* _ACTION ITEM_: Give back all of the data exactly, with every picture omitted.
::::::::
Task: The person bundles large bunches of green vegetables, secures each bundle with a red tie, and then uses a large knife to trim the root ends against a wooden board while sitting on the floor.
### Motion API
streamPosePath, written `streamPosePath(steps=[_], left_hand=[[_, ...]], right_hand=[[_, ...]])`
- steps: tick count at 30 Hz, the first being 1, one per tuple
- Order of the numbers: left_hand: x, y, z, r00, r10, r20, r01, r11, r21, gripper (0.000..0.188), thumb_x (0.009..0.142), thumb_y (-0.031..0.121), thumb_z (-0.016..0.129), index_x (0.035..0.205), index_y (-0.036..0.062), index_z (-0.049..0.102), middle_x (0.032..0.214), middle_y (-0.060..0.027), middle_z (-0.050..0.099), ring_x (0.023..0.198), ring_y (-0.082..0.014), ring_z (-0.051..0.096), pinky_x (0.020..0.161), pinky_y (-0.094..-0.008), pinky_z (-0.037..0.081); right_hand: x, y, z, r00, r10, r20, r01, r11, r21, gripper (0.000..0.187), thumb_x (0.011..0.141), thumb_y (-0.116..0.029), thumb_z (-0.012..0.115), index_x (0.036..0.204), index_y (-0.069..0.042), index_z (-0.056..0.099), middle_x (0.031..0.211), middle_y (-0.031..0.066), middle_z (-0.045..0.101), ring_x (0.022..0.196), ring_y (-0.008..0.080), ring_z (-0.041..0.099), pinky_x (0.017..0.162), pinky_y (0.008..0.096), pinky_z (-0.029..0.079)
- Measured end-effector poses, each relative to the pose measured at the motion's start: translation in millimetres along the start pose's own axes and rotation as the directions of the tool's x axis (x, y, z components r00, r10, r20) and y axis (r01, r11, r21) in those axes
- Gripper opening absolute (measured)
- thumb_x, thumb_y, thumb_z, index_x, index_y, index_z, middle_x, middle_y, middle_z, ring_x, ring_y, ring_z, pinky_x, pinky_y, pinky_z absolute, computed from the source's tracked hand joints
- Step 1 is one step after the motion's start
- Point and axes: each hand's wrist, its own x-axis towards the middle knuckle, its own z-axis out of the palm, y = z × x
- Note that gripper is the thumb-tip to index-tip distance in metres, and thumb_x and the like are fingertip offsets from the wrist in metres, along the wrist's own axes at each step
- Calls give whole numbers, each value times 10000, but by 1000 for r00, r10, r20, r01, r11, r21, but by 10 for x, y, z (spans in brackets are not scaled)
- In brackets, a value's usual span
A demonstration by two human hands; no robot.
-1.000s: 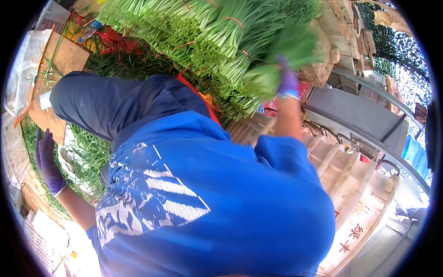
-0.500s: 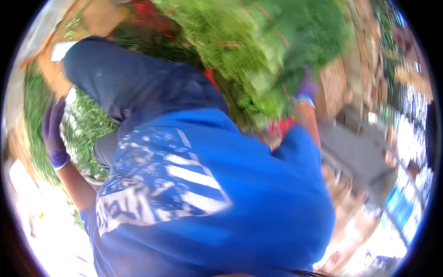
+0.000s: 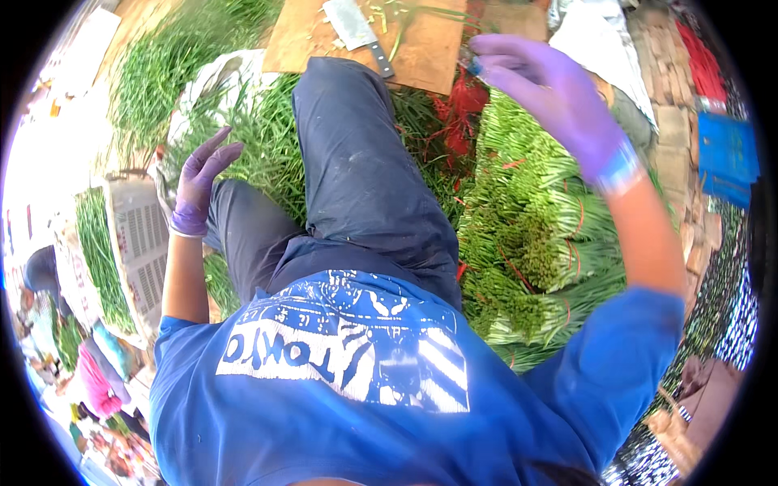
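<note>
My left hand (image 3: 207, 180), in a purple glove, is raised beside my left knee with its fingers apart and nothing in them, over loose long green stalks (image 3: 267, 134). My right hand (image 3: 559, 105), also gloved in purple, hovers at the far end of stacked green bundles (image 3: 527, 235) tied with thin red bands. Its fingers stretch left, the thumb apart. A small dark blue bit (image 3: 474, 66) shows at its fingertips; I cannot tell what it is. A cleaver (image 3: 352, 28) with a black handle lies on a wooden board (image 3: 438, 49) beyond my knees.
Red strands (image 3: 466, 105) hang between the board and the bundles. A pale crate (image 3: 138, 235) with greens stands at the left. Flattened brown cardboard (image 3: 673, 146) and a blue sheet-like thing (image 3: 725, 158) are on the right. A white sheet (image 3: 604, 49) lies near the back right.
The view has swung round, bringing the board and cleaver into sight. My right hand has moved from beside the bundles to above their far end. My left hand stays raised and empty.
</note>
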Motion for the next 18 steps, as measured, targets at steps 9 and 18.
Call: streamPosePath(steps=[9, 18], left_hand=[[-804, -270, -395, 912, -136, -386, 120, 991, -64, 406, 847, 147, 490, 1194, -54, 431, 1033, -136, 577, 975, -195, 550, 879, -295, 413], [-939, -614, -498, 803, -345, -487, 215, 928, -303, 361, 861, 174, 464, 1159, -29, 478, 1006, -133, 583, 944, -184, 565, 868, -287, 433]], right_hand=[[2231, 1429, 2096, 950, 293, -111, -308, 807, -505, 590, 696, -302, 614, 1178, -26, 417, 1109, 230, 497, 966, 335, 542, 827, 410, 437], [2433, 1689, 2149, 942, 314, -123, -336, 854, -396, 603, 743, -247, 559, 1237, -1, 316, 900, 235, 564, 833, 364, 582, 745, 412, 469]])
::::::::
* _ANSWER SECTION_:
Task: The person bundles large bunches of green vegetables, secures each bundle with a red tie, and then uses a large knife to trim the root ends against a wooden board while sitting on the floor.
### Motion API
streamPosePath, written `streamPosePath(steps=[_], left_hand=[[_, ...]], right_hand=[[_, ...]])`
- steps: tick count at 30 Hz, the first being 1, one per tuple
- Order of the numbers: left_hand: x, y, z, r00, r10, r20, r01, r11, r21, gripper (0.000..0.188), thumb_x (0.009..0.142), thumb_y (-0.031..0.121), thumb_z (-0.016..0.129), index_x (0.035..0.205), index_y (-0.036..0.062), index_z (-0.049..0.102), middle_x (0.032..0.214), middle_y (-0.060..0.027), middle_z (-0.050..0.099), ring_x (0.023..0.198), ring_y (-0.082..0.014), ring_z (-0.051..0.096), pinky_x (0.020..0.161), pinky_y (-0.094..-0.008), pinky_z (-0.037..0.081); right_hand: x, y, z, r00, r10, r20, r01, r11, r21, gripper (0.000..0.187), thumb_x (0.011..0.141), thumb_y (-0.116..0.029), thumb_z (-0.012..0.115), index_x (0.036..0.204), index_y (-0.069..0.042), index_z (-0.056..0.099), middle_x (0.031..0.211), middle_y (-0.031..0.066), middle_z (-0.045..0.101), ring_x (0.022..0.196), ring_y (-0.008..0.080), ring_z (-0.041..0.099), pinky_x (0.017..0.162), pinky_y (0.008..0.096), pinky_z (-0.029..0.079)
- Measured end-effector poses, each relative to the pose measured at the motion's start: translation in millimetres along the start pose's own axes and rotation as the directions of the tool's x axis (x, y, z components r00, r10, r20) and y axis (r01, r11, r21) in those axes
- Gripper opening absolute (measured)
- thumb_x, thumb_y, thumb_z, index_x, index_y, index_z, middle_x, middle_y, middle_z, ring_x, ring_y, ring_z, pinky_x, pinky_y, pinky_z absolute, computed from the source's tracked hand joints
- Step 1 is one step after the motion's start
- Point and axes: each hand's wrist, its own x-axis towards the middle knuckle, its own z-axis out of the palm, y = z × x
- Note that gripper is the thumb-tip to index-tip distance in metres, and thumb_x and the like are fingertip offsets from the wrist in metres, along the wrist's own axes at each step
- Calls give whole numbers, each value times 10000, but by 1000 for r00, r10, r20, r01, r11, r21, but by 10 for x, y, z (spans in brackets are not scaled)
- In brackets, a value's usual span
A demonstration by two human hands; no robot.
-1.000s: 
-0.500s: 
+0.000s: 
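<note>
My left hand (image 3: 207, 180), in a purple glove, is raised beside my left knee with its fingers apart and nothing in them, over loose long green stalks (image 3: 267, 134). My right hand (image 3: 559, 105), also gloved in purple, hovers at the far end of stacked green bundles (image 3: 527, 235) tied with thin red bands. Its fingers stretch left, the thumb apart. A small dark blue bit (image 3: 474, 66) shows at its fingertips; I cannot tell what it is. A cleaver (image 3: 352, 28) with a black handle lies on a wooden board (image 3: 438, 49) beyond my knees.
Red strands (image 3: 466, 105) hang between the board and the bundles. A pale crate (image 3: 138, 235) with greens stands at the left. Flattened brown cardboard (image 3: 673, 146) and a blue sheet-like thing (image 3: 725, 158) are on the right. A white sheet (image 3: 604, 49) lies near the back right.
The view has swung round, bringing the board and cleaver into sight. My right hand has moved from beside the bundles to above their far end. My left hand stays raised and empty.
</note>
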Motion for the next 18 steps, as measured, targets at steps 9 and 18.
Call: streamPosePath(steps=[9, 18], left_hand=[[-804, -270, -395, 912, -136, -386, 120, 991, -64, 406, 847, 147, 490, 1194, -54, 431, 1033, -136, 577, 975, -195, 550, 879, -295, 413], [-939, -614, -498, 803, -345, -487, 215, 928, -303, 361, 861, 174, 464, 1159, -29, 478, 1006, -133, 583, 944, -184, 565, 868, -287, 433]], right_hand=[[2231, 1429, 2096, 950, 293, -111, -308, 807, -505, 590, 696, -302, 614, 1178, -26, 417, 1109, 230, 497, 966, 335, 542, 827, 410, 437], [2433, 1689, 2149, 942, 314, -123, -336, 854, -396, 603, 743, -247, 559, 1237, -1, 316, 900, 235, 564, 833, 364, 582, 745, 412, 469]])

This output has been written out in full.